Schemata
To ensure high level of integrity and validity during write operations to the data storage and exchange of Kafka messages, we use JSON Schemas and AsyncAPI accordingly.
JSON Schema
JSON schemas are the fundamental building block of the whole DIVA architecture. In Diva 2 we have implemented a granular structured hierarchical schema system that has saved us a lot of unnecessary complexity and hundreds lines of code compared to DIVA 1.
Every existing piece of data in DIVA is well defined in a schema. DIVA never accepts data that is not explicitly defined in a schema. This in turn means that schemas are the first place in the system to be tweaked when developing new functionality. Schema-drive development engages us to first clearly define the data model and then start with implementation. However, the most important benefit comes from the fact that thanks to the JSON Schema tools we were able to implement fully automated validation of the data in our services.
You will find all the schemas in the core/schemata/json-schema/
directory.
The directory is structured like follows:
artifacts
- common reusable definitionsresource
- Resource and all subresources schemasasset
- Asset and all subassets schemasreview
- Review schemahistory
- History schemauser
- User schema
Json schema determine our data model. Since the attributes of different resource types can vary significantly, we define other sub-resources such as PDF, CSV, PNG, etc. for the resources and assets. The type of sub-resource is generally determined by the format or type of data source. E.g. MongoDB, Hadoop or an API could be a sub-resource. The entity abstracts common attributes that are "inherited" by all other entities.
Bottom-to-top schemas
Practically, we define the schemas using the bottom-to-top approach. This means that the sub-resources do not extend the Resource schema, rather they are included in the Resource.
With the bottom-to-top approach, we include the subordinated schemas in the master schema according to certain conditions. Basically, for example, the resource schema contains all the schemas definition of the sub-resources. The advantages of this way of constructing the schemas are especially evident in automated validation.
We will take a Resource example to demonstrate the approach:
{
...
"allOf": [
{
"properties": {
"resourceType": {
...
}
}
},
{
"$ref": "/entity" // extend Entity schema
},
// include sub-resource schema, if resourceType corresponds to this sub-resource
{
"if": {
"properties": {
"resourceType": {
"const": "urbanPulseSensor"
}
}
},
"then": {
"$ref": "/resourceUrbanPulseSensor"
}
},
]
}
This schema tells us that if we have an entity of type Resource and this Resource has type urbanPulseSensor
, we need to validate
against a composition of Entity, Resource and UrbanPulseSensor schemas.
Defining a schema
The biggest disadvantage of schemas - they must be written. The important thing to note here is that each attribute has a strict and detailed definition. And as mentioned before, every possible piece of data must be described in a schema, whether it is a resource, user, etc. We will demonstrate the process of schema creation using a new resource type that should be added to Diva, e.g., Excel file resource.

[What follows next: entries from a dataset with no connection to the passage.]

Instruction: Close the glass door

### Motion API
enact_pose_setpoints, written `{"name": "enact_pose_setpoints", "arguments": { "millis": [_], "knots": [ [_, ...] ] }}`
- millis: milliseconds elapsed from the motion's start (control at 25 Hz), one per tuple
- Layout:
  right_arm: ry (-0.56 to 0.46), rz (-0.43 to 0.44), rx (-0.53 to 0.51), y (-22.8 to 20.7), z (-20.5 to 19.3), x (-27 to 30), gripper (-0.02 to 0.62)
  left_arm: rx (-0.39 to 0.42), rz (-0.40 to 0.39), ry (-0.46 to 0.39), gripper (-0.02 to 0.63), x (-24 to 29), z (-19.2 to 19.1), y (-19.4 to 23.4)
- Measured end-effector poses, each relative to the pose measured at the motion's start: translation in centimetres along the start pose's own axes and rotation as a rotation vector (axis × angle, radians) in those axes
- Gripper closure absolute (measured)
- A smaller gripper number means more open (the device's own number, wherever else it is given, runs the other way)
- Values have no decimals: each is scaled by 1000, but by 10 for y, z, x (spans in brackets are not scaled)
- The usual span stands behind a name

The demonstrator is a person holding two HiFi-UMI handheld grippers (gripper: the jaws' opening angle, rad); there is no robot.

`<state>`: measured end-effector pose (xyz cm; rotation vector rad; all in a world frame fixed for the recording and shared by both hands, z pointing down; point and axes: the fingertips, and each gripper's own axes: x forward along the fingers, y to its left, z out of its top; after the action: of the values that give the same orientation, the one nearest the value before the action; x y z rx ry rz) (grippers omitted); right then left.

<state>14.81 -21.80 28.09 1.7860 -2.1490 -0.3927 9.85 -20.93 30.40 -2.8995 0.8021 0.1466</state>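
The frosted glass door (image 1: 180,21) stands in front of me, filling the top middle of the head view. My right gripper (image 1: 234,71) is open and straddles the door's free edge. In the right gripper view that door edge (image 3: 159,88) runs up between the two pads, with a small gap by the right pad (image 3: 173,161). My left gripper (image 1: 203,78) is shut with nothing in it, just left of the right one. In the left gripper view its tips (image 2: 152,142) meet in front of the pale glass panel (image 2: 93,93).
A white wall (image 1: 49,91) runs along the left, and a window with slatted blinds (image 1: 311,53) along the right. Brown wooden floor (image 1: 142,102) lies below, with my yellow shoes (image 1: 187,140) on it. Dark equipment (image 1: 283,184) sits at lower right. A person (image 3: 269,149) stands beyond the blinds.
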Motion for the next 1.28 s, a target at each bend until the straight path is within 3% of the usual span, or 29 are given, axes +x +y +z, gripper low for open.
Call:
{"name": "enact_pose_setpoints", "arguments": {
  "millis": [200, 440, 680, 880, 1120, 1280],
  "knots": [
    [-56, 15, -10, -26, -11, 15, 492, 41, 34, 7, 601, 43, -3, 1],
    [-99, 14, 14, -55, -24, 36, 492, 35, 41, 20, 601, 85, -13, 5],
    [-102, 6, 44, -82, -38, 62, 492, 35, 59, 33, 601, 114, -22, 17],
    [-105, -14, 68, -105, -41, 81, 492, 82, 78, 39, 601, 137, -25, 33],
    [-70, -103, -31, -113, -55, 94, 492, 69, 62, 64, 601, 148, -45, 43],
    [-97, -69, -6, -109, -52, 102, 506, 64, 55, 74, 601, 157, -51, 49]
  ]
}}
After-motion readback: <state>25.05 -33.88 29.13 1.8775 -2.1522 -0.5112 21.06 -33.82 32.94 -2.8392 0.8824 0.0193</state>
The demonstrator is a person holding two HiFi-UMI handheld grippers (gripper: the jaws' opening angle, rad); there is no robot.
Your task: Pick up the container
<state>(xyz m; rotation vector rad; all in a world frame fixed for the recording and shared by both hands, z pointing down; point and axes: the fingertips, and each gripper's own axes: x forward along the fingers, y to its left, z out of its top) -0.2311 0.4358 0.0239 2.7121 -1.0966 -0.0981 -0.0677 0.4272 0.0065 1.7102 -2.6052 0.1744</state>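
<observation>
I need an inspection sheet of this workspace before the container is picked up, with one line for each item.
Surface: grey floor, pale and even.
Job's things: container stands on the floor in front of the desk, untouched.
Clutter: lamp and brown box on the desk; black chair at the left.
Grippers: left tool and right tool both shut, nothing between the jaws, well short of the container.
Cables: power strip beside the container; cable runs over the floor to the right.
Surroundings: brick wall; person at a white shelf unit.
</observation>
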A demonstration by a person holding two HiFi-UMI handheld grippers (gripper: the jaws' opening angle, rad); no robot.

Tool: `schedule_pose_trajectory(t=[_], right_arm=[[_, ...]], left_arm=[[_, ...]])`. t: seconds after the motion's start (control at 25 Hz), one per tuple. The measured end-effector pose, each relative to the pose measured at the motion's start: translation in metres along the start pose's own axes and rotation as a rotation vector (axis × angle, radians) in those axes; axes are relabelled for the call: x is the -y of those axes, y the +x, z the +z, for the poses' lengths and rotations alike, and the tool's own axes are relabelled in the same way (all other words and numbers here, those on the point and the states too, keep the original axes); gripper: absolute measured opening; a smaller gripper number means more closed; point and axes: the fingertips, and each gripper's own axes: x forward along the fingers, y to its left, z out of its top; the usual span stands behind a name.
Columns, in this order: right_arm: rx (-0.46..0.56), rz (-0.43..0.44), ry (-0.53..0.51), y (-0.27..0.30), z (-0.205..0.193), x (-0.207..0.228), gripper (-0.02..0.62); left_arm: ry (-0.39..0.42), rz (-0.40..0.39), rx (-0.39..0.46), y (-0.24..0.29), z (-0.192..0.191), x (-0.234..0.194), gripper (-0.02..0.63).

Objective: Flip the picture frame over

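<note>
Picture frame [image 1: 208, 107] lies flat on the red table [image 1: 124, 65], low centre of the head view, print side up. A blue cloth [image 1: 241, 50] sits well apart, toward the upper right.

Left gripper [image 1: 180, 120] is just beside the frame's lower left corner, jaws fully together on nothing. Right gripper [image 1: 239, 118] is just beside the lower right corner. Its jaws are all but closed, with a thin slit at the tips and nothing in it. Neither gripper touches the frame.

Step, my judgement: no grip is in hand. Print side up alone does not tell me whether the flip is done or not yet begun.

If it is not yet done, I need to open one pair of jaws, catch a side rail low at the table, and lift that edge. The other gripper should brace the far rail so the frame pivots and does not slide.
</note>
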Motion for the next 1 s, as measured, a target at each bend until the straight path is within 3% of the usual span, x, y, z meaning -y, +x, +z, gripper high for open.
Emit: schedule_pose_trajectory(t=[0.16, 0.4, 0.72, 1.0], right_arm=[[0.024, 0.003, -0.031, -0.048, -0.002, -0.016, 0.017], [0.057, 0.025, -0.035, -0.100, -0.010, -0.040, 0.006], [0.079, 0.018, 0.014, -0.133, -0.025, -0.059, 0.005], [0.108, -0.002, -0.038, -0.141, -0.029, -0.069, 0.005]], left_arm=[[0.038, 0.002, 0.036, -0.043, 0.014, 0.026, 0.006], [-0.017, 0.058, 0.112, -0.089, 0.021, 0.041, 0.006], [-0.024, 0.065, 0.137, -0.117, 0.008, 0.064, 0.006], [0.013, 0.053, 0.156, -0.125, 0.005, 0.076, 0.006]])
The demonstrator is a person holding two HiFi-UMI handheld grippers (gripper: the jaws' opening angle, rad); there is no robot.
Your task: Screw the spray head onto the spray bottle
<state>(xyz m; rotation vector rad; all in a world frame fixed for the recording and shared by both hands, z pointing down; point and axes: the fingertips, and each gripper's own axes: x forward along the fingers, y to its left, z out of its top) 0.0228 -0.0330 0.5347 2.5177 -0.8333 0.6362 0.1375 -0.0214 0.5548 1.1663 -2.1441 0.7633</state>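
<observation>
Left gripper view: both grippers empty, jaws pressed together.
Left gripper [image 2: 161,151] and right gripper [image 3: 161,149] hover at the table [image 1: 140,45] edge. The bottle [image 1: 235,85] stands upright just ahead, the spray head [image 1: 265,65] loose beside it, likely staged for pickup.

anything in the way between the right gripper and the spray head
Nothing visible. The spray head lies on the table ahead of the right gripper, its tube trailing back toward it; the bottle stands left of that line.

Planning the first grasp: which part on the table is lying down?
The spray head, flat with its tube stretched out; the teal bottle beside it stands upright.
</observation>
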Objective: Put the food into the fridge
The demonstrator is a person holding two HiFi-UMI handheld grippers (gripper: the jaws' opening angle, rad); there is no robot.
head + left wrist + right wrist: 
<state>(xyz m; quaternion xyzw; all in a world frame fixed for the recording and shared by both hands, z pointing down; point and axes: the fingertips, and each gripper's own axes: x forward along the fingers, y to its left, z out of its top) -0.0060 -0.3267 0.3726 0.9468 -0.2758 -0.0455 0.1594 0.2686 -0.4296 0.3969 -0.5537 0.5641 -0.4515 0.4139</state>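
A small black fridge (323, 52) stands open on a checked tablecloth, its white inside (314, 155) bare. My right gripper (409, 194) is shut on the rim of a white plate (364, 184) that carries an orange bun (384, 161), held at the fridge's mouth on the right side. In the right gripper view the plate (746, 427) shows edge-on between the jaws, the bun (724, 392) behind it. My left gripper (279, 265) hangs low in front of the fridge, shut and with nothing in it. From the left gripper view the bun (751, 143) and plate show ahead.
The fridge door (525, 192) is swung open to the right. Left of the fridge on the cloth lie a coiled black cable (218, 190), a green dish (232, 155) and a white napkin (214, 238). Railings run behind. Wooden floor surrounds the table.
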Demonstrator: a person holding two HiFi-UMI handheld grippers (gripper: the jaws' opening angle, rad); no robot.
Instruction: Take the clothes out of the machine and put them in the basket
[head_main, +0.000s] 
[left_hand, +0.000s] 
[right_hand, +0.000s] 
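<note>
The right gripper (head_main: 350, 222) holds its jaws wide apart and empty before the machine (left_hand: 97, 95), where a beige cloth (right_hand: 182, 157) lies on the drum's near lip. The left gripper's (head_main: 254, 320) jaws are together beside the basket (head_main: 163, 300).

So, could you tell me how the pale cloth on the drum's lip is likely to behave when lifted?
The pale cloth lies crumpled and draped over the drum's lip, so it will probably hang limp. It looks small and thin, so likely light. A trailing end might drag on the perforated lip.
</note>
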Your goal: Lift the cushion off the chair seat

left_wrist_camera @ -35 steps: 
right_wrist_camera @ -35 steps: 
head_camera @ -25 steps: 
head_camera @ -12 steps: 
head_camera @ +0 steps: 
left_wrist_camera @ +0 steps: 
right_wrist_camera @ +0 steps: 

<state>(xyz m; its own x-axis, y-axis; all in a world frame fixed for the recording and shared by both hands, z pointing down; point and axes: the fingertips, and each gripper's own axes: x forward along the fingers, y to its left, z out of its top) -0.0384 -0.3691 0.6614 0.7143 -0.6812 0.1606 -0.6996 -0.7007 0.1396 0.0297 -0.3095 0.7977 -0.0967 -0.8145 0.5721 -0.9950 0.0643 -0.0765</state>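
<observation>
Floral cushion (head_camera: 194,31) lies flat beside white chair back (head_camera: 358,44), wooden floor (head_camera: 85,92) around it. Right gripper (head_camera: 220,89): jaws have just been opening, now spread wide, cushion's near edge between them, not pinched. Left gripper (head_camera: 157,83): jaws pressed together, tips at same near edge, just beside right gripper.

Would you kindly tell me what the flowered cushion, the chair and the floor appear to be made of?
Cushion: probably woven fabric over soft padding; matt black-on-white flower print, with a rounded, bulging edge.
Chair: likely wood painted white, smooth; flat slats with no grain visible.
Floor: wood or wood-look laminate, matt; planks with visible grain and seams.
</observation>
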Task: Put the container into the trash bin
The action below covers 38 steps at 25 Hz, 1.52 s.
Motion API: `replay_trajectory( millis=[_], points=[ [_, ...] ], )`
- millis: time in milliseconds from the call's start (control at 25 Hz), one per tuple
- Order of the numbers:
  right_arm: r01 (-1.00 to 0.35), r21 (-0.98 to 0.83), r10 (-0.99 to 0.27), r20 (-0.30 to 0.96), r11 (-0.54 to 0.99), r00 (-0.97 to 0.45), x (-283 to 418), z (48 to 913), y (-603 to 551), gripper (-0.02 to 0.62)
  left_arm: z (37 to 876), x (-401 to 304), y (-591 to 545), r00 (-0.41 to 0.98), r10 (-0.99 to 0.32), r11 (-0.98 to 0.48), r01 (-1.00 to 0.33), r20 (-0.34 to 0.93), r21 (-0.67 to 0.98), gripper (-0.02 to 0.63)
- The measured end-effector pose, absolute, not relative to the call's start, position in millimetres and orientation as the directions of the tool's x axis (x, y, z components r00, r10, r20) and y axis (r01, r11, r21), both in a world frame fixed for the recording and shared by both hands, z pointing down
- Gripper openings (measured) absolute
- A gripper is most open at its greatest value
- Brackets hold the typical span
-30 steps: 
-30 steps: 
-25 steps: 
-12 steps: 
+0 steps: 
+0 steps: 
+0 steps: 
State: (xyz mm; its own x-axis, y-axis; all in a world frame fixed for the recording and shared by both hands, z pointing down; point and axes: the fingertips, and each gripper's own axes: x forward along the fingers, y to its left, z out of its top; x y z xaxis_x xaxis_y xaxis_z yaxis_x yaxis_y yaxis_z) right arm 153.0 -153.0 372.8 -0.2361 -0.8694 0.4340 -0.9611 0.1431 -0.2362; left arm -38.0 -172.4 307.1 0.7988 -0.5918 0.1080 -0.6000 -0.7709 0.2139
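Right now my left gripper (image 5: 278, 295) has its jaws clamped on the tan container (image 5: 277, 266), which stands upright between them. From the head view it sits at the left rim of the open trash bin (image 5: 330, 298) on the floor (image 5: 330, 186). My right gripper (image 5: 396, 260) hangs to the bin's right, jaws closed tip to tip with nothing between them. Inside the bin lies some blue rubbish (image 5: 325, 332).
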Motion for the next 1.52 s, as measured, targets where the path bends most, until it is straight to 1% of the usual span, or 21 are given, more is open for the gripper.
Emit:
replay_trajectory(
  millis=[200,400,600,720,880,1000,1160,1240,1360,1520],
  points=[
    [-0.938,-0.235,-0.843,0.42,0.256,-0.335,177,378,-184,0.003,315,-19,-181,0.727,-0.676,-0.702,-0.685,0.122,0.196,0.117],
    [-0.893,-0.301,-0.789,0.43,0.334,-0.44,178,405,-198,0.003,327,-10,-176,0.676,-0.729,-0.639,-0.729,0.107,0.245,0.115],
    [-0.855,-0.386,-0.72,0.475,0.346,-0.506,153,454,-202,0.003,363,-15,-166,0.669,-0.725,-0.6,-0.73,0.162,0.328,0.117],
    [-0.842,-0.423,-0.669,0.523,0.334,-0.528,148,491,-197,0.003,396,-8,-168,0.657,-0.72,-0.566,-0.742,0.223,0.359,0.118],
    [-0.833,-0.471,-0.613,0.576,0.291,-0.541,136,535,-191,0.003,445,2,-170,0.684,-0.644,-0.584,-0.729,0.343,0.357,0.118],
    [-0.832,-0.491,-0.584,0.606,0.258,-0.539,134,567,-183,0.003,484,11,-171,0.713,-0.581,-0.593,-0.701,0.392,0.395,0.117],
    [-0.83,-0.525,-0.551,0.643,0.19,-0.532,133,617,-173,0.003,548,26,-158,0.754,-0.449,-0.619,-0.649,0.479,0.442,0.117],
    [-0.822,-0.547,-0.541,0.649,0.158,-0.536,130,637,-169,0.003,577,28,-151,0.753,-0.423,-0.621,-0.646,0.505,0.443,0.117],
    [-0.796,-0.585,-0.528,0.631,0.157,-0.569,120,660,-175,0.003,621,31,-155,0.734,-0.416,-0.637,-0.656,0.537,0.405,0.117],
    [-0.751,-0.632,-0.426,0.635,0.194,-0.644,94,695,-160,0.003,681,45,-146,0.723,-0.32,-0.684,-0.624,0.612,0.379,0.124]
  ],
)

First, we need to find the right place for the new scheme. Since we know that this will be a new file Resource, we follow the path below:
schemata
└───json-schema
│ └───resources
│ │ resource.json
│ │ resourceFile.json
│ │ resourceFileApplicationPdf.json
│ │ ...
│ │ resourceFileExcel.json # our new definition for file Resource
Next create a resourceFileExcel.json
file and write down all required definitions here. You can use the existing schemas for other types as a guideline.
caution
Please define the schemas in detail and as strictly as possible! Always provide attributes with a title and description. Wherever it makes sense, define concrete type, format, value range etc. and give a couple of examples.
Since Excel is a file and a subtype of File Resource, we need to include the Excel Resource in resourceFile.json
according to the bottom-to-top approach:
// resourceFile.json
{
...
"if": {
"properties": { "mimeType": { "const": "application/vnd.openxmlformats-officedocument.spreadsheetml.sheet" } }
},
"then": {
"$ref": "/resourceFileExcel"
}
},
}
This is the general procedure. There is no one ultimate pattern for schema creation for all possible resources in the world. Schema composition is a logical process and should be derived from the real world.
Validation
There are many different tools in the JSON Schema ecosystem. For validating the data against a schema we use ajv library for Node.js. We recommend the use of similar tools for your programming language.
Generally all write operations to the main MongoDB storage must pass validation first.
So all management services must always implement the validation. The management services like Resource or User Management
fetch the required schema on a start time from the Schema Registry service. Important to note that the services have only
to fetch the root schema (e.g. resource.json
or user.json
) thanks to the bottom-to-top approach and automated schema resolution
in ajv. The services with read-only access to the entities can implement the validation, but do not have to.